I had promised you my experience of the Grand Vitara’s interior – so here is how it goes. The interior is a pretty good place to be, and this not just me talking, but the wife and kids as well. The GV’s interior feels premium, the seats feel comfortable, and the overall ambience inside the cabin feels upmarket. All of this is further accentuated by the fact that the tech onboard works seamlessly. For example, while the Android Auto and Apple CarPlay experience is quite good, I want to reserve a special mention for the bluetooth system. You see, on most occasions I end up connecting my smartphone via bluetooth, and it pairs instantly. There’s no lag like some of the other systems I have experienced before. Then there are features like a panoramic sunroof or ventilated seats, which only up the overall premium feel. Everything is not hunky dory though. There is one bit that I found a bit weird. Everytime you brake hard, the Grand Vitara’s hybrid powertrain has this weird juddering effect that feels like the car will almost stall. It can feel quite unnatural, especially when you end up braking late for a sudden obstacle on the road. That’s all for this report. Next time around, we’ll talk about its highway capabiities.

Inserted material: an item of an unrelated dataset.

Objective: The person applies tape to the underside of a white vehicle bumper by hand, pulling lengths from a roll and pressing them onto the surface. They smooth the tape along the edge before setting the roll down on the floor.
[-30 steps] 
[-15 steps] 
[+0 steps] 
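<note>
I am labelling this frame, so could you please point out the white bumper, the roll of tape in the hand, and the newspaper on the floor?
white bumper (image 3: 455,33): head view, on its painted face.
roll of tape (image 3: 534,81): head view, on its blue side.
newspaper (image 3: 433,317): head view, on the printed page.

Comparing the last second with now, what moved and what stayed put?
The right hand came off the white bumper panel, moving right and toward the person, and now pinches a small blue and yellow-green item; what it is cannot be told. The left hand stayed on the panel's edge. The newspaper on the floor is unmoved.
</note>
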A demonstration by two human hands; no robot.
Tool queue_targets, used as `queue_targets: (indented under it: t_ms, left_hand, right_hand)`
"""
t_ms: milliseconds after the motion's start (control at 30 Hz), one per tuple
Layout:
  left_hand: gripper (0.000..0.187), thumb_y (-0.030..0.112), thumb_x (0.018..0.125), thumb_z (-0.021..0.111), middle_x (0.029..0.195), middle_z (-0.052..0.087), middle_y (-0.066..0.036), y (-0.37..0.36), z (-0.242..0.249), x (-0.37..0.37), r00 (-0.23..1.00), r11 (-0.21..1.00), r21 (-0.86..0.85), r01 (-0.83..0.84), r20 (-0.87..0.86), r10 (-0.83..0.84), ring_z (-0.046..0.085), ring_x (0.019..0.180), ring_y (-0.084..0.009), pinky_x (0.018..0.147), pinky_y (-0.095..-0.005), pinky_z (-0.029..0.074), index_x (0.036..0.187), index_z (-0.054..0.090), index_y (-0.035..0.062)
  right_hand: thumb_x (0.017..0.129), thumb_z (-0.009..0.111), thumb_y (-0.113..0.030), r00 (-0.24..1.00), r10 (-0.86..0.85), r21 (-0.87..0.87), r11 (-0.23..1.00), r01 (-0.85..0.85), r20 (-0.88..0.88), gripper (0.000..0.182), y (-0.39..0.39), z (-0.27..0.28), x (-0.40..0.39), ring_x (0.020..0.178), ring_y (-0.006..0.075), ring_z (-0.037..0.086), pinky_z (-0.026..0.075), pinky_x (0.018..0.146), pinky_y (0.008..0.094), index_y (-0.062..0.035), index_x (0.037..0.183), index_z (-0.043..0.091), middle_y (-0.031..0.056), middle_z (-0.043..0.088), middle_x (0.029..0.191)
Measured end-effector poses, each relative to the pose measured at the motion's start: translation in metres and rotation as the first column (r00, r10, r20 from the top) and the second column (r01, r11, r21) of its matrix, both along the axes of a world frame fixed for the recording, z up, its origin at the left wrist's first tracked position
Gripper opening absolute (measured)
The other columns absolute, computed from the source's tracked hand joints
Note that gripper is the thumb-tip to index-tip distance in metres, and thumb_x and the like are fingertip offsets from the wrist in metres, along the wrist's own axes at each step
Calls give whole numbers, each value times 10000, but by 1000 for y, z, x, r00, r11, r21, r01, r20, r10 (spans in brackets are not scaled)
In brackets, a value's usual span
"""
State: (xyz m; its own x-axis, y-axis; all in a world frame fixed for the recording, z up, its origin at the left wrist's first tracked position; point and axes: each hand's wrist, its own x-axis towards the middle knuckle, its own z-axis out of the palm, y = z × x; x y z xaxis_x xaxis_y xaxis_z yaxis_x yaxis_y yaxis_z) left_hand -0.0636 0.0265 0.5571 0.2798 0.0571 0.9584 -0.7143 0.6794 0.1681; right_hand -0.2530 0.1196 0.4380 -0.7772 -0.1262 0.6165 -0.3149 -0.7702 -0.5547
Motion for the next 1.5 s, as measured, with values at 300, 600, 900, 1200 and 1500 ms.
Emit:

When it came: November 2022

Current odo reading: 6,994kms

Mileage this month: 999kms

Fuel efficiency: 21 km/l

What’s good: Interior tech

What’s not: Sudden braking

Long-Term Report: January 2023

2022 Maruti Suzuki Grand Vitara Long Term Report January 2022

Everyone wants the Grand Vitara in office for one simple fact - the fuel efficiency is off the charts. I, however, like it for a different reason. It’s the first Maruti for me that truly looks premium. In traffic, you find onlookers impressed by its sharp, and somewhat butch-looking front end. And not just the exterior, but its interior too looks and feels upmarket. The Grand Vitara, then, is the first Maruti Suzuki for me that’s offering something different on the inside. Previously, stepping from one Maruti into the other felt no different. The fuel efficiency is no doubt out of this world, but I want to talk about braking. When the petrol engine is spinning, the braking feels assured and quite predictable - like most ICE cars. However, when the Grand Vitara goes into stealth mode at slow speeds, with only the electric motor propelling it, the braking feel changes and becomes mushy with literally no feedback. Honestly, it’s not the easiest job adapting to the braking feel of an EV, but when it changes like this in a hybrid, it becomes a bit frustrating at times. As for the interior, more on that in the next issue.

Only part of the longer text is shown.